[Stored records]
■ ■ ■ ■
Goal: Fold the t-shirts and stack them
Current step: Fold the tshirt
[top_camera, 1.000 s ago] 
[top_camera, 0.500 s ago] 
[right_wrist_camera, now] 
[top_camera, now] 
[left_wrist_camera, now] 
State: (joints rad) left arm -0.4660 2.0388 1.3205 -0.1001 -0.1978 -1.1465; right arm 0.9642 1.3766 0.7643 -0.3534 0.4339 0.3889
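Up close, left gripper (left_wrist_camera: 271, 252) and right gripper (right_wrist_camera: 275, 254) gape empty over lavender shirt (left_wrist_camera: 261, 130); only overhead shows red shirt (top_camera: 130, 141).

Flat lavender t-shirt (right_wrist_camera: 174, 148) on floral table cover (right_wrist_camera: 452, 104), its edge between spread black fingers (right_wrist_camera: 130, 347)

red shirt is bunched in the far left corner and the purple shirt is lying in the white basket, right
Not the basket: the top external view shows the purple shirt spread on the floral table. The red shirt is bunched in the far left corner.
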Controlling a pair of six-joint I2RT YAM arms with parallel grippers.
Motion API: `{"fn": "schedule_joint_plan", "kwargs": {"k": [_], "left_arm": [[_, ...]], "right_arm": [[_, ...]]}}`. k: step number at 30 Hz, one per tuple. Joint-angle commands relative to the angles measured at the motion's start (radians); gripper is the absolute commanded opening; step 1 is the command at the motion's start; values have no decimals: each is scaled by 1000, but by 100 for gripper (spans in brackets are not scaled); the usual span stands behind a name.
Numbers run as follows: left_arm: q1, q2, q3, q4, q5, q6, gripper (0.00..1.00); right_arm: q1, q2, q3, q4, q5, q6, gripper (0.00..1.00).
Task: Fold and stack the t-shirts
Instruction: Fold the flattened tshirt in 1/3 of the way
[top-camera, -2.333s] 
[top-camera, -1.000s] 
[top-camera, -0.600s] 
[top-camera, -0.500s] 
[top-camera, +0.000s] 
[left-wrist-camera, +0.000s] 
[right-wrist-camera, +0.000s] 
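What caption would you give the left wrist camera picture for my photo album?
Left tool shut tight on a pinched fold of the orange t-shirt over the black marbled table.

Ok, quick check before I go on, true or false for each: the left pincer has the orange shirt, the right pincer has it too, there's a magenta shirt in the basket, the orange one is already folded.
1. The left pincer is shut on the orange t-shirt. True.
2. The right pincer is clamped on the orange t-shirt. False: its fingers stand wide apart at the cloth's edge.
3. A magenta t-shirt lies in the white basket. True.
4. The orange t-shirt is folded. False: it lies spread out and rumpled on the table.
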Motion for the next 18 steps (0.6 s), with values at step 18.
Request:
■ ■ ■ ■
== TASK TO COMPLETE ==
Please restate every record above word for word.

== SOLUTION TO THIS EXERCISE ==
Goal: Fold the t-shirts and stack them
Current step: Fold the tshirt
[top_camera, 1.000 s ago] 
[top_camera, 0.500 s ago] 
[right_wrist_camera, now] 
[top_camera, now] 
[left_wrist_camera, now] 
State: (joints rad) left arm -0.4660 2.0388 1.3205 -0.1001 -0.1978 -1.1465; right arm 0.9642 1.3766 0.7643 -0.3534 0.4339 0.3889
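Up close, left gripper (left_wrist_camera: 271, 252) and right gripper (right_wrist_camera: 275, 254) gape empty over lavender shirt (left_wrist_camera: 261, 130); only overhead shows red shirt (top_camera: 130, 141).

Flat lavender t-shirt (right_wrist_camera: 174, 148) on floral table cover (right_wrist_camera: 452, 104), its edge between spread black fingers (right_wrist_camera: 130, 347)

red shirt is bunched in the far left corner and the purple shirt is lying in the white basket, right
Not the basket: the top external view shows the purple shirt spread on the floral table. The red shirt is bunched in the far left corner.
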Controlling a pair of six-joint I2RT YAM arms with parallel grippers.
Motion API: `{"fn": "schedule_joint_plan", "kwargs": {"k": [_], "left_arm": [[_, ...]], "right_arm": [[_, ...]]}}`. k: step number at 30 Hz, one per tuple. Joint-angle commands relative to the angles measured at the motion's start (radians); gripper is the absolute commanded opening; step 1 is the command at the motion's start; values have no decimals: each is scaled by 1000, but by 100 for gripper (spans in brackets are not scaled); the usual span stands behind a name.
Numbers run as follows: left_arm: q1, q2, q3, q4, q5, q6, gripper (0.00..1.00); right_arm: q1, q2, q3, q4, q5, q6, gripper (0.00..1.00).
Task: Fold and stack the t-shirts
Instruction: Fold the flattened tshirt in 1/3 of the way
[top-camera, -2.333s] 
[top-camera, -1.000s] 
[top-camera, -0.600s] 
[top-camera, -0.500s] 
[top-camera, +0.000s] 
[left-wrist-camera, +0.000s] 
[right-wrist-camera, +0.000s] 
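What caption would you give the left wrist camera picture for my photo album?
Left tool shut tight on a pinched fold of the orange t-shirt over the black marbled table.

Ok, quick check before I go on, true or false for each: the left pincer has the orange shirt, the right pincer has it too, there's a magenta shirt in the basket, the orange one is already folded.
1. The left pincer is shut on the orange t-shirt. True.
2. The right pincer is clamped on the orange t-shirt. False: its fingers stand wide apart at the cloth's edge.
3. A magenta t-shirt lies in the white basket. True.
4. The orange t-shirt is folded. False: it lies spread out and rumpled on the table.
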Motion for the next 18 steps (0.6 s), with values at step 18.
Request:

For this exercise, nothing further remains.